Problem to work on => Return every line of the entries that includes the word "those".

---------- Records to use

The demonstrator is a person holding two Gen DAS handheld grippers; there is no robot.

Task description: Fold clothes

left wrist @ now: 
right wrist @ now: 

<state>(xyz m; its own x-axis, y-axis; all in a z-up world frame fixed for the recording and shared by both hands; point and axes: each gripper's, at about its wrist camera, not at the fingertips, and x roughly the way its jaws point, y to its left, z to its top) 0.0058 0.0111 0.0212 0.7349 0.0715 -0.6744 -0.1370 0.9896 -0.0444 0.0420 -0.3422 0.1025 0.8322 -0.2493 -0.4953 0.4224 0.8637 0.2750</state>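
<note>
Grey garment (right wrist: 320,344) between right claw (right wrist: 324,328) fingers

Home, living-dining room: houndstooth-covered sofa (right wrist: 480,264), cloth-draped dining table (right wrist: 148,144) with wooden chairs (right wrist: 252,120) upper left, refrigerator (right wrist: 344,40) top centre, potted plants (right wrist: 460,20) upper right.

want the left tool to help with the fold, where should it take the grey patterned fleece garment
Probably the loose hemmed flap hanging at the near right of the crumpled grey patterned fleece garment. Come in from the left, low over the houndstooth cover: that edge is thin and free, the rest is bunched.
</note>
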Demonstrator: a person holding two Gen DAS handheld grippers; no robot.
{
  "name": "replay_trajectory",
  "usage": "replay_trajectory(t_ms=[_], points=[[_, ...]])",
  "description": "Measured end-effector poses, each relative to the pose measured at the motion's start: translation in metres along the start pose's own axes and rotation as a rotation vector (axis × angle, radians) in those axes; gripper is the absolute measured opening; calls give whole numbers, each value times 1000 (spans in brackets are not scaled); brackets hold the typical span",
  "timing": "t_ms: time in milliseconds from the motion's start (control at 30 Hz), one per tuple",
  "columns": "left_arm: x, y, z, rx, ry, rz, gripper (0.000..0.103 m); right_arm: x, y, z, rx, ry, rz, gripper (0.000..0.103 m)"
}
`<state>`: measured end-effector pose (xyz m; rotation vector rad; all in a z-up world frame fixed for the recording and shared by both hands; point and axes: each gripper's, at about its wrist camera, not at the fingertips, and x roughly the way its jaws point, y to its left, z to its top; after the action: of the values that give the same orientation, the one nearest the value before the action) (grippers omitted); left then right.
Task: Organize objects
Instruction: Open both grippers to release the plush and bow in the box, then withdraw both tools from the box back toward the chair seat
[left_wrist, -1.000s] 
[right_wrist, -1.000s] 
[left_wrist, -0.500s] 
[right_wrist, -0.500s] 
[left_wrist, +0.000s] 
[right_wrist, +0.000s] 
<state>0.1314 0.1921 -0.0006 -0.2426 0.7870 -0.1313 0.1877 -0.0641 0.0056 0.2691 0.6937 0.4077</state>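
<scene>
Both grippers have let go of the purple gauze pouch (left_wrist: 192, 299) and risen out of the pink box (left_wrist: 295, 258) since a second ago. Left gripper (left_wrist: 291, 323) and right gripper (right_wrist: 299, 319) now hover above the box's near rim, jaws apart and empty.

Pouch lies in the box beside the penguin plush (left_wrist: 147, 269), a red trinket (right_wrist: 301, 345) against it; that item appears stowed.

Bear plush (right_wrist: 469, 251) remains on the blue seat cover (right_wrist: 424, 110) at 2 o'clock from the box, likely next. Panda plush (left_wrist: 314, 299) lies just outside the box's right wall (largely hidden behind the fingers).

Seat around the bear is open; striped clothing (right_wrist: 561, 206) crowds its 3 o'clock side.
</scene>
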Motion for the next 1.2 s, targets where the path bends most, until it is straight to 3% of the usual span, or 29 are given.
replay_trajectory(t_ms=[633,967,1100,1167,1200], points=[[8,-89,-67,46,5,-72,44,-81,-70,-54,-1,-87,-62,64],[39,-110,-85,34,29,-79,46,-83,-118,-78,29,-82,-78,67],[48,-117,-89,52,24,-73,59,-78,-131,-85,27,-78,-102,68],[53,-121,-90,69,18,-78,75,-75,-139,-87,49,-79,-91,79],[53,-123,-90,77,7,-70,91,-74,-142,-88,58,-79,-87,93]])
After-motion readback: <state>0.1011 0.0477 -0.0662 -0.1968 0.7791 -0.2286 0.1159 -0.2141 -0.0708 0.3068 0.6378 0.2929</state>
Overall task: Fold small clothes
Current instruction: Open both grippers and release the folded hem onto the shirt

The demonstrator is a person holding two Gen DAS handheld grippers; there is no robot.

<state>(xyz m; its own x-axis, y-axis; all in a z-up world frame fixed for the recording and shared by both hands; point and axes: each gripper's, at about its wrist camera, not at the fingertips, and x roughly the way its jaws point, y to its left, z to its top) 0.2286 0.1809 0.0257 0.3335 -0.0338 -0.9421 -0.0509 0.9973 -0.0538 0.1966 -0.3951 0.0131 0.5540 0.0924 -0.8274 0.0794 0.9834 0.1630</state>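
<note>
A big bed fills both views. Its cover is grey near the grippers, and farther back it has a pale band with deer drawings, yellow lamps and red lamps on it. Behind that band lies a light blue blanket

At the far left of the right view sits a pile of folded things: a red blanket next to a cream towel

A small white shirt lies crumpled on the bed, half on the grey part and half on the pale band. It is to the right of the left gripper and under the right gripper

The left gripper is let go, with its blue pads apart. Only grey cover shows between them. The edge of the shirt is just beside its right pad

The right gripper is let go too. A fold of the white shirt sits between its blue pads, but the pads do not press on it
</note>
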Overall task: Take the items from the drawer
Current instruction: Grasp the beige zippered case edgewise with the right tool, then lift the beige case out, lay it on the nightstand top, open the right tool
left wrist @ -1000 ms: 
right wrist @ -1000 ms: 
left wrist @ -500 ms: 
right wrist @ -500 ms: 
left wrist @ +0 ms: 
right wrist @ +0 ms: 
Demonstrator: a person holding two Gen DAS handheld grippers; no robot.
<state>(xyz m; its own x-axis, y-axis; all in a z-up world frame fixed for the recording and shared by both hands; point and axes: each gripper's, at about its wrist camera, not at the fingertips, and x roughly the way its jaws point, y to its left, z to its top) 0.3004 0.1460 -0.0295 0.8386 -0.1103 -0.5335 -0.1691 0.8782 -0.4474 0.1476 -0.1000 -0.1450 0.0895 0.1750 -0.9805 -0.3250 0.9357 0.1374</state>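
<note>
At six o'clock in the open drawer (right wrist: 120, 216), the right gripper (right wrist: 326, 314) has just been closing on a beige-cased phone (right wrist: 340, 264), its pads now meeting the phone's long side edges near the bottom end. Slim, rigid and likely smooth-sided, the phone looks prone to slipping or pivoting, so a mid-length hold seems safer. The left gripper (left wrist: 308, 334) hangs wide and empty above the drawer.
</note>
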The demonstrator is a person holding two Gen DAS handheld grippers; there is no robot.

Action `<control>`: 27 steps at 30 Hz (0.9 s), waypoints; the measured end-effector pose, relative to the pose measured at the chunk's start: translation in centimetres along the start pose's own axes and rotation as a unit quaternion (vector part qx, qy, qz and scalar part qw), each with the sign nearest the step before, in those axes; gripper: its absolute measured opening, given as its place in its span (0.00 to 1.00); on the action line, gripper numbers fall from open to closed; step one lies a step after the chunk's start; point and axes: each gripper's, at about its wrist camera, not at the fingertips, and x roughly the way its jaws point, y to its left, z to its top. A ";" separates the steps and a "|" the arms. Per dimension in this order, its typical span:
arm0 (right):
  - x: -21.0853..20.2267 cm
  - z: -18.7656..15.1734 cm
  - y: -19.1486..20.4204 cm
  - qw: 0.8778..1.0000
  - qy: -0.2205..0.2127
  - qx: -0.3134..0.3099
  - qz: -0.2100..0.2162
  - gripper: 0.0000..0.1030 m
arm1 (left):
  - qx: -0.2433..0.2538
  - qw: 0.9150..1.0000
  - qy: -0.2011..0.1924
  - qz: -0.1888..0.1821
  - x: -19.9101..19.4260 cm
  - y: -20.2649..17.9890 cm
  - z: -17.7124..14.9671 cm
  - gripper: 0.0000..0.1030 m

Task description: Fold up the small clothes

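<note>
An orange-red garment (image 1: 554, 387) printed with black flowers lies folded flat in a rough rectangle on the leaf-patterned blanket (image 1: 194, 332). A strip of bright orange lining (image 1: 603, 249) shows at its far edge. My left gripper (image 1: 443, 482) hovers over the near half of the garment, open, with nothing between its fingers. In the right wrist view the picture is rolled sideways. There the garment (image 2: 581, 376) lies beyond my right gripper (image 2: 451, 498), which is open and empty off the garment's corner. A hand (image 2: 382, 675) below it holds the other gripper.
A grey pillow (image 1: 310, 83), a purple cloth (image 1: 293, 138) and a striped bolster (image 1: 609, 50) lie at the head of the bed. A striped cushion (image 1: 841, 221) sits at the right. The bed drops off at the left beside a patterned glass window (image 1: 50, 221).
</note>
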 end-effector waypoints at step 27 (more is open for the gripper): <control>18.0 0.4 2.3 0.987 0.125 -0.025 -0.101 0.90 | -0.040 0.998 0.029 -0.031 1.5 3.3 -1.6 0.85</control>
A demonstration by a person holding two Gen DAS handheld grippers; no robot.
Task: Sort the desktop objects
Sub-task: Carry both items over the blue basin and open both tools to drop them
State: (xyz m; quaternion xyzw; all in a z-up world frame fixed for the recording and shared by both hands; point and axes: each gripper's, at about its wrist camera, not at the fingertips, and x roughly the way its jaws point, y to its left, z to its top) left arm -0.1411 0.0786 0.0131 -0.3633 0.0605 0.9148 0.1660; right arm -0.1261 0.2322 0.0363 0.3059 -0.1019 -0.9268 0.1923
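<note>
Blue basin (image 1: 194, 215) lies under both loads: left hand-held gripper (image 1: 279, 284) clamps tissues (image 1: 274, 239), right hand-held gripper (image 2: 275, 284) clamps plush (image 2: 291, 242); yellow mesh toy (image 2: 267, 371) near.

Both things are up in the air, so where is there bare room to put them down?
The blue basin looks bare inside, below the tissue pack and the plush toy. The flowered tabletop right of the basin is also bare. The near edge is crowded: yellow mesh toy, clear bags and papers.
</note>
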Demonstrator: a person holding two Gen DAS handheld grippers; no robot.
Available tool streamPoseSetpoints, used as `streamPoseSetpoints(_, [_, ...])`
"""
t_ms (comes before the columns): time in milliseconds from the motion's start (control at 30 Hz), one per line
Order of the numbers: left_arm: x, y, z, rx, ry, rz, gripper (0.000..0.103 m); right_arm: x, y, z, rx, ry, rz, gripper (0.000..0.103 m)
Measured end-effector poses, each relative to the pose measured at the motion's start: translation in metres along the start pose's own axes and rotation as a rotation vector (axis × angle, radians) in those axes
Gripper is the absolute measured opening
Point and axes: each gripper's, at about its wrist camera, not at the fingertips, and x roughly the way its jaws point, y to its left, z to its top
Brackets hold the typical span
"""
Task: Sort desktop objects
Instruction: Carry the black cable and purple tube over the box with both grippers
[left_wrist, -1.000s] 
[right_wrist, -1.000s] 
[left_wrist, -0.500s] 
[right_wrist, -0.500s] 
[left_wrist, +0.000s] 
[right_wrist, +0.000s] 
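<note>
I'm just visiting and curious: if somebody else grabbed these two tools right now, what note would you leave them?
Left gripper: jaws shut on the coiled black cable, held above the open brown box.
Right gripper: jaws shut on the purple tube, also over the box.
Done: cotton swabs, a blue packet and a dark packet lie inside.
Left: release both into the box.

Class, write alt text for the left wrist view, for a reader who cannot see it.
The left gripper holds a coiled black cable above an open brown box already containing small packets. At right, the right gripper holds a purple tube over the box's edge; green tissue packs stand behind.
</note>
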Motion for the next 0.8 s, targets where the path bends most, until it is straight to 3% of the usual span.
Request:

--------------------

Exercise response =>
  "description": "Measured end-effector poses, each relative to the pose measured at the motion's start: translation in metres along the start pose's own axes and rotation as a rotation vector (axis × angle, radians) in those axes; gripper is the absolute measured opening; calls give whole numbers, each value times 1000 (spans in brackets are not scaled); brackets hold the typical span",
Action `<control>`: 27 steps at 30 Hz (0.9 s), waypoints; the measured end-effector pose, relative to the pose measured at the chunk's start: translation in centimetres along the start pose's own axes and rotation as a unit quaternion (vector part qx, qy, qz and scalar part qw), each with the sign nearest the step before, in those axes; gripper: its absolute measured opening, given as its place in its span (0.00 to 1.00); on the action line, gripper numbers fall from open to closed; step one lies a step after the chunk's start; point and axes: each gripper's, at about its wrist camera, not at the fingertips, and x roughly the way its jaws point, y to its left, z to its top. A ";" separates the steps and a "|" the arms. Per dimension in this order, its typical span:
Measured end-effector poses, each relative to the pose measured at the motion's start: translation in metres along the start pose's own axes and rotation as a rotation vector (axis × angle, radians) in those axes

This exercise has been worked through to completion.